Article 2 : Les conclusions présentées par la SCCV Colombes Stalingrad, la SCIC Sequens Accession, la SA d’HLM Sequens et la SA d’HLM Sequens Solidarités au titre de l’article L. 761-1 du code de justice administrative sont rejetées.
Article 3 : La présente ordonnance sera notifiée à Mme A B, aux communes de Colombes et de Gennevilliers, à la SCCV Colombes Stalingrad, à la SCIC Sequens Accession, à la SA d’HLM Sequens et à la SA d’HLM Sequens Solidarités.

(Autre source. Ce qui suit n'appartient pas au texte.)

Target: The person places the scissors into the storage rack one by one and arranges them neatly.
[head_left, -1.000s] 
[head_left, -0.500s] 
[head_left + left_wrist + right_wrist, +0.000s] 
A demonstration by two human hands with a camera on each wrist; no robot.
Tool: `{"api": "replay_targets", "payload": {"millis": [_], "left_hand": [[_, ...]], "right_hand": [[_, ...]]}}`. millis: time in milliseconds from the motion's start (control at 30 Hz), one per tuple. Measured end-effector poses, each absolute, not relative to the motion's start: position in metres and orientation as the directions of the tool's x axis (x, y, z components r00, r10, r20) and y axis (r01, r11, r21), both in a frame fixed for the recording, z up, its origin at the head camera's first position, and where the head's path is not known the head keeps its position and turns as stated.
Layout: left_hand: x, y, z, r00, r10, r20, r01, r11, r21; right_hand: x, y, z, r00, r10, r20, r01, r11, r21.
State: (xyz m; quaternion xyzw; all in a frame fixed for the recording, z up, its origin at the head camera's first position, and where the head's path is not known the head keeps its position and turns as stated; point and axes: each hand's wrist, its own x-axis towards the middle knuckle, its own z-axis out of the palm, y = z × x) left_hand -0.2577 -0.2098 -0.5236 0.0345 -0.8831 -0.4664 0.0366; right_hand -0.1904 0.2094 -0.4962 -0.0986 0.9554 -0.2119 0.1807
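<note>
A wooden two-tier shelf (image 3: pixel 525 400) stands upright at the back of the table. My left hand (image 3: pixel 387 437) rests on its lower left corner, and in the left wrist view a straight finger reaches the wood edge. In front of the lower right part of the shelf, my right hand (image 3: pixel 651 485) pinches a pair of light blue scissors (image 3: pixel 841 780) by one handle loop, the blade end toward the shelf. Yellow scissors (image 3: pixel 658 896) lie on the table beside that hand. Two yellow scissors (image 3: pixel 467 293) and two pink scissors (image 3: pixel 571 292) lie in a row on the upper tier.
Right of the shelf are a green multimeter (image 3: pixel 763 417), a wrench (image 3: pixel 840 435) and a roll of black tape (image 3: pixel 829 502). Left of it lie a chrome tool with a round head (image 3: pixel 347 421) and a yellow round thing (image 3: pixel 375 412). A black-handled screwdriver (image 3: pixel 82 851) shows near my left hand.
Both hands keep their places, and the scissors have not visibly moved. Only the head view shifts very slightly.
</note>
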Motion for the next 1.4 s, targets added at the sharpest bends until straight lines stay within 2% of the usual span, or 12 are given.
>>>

Fait à Cergy, le 4 septembre 2025
Le président de la 8ème chambre,
Signé
T. Bertoncini
La République mande et ordonne au préfet des Hauts-de-Seine en ce qui le concerne ou à tous commissaires de justice à ce requis en ce qui concerne les voies de droit commun contre les parties privées, de pourvoir à l’exécution de la présente décision.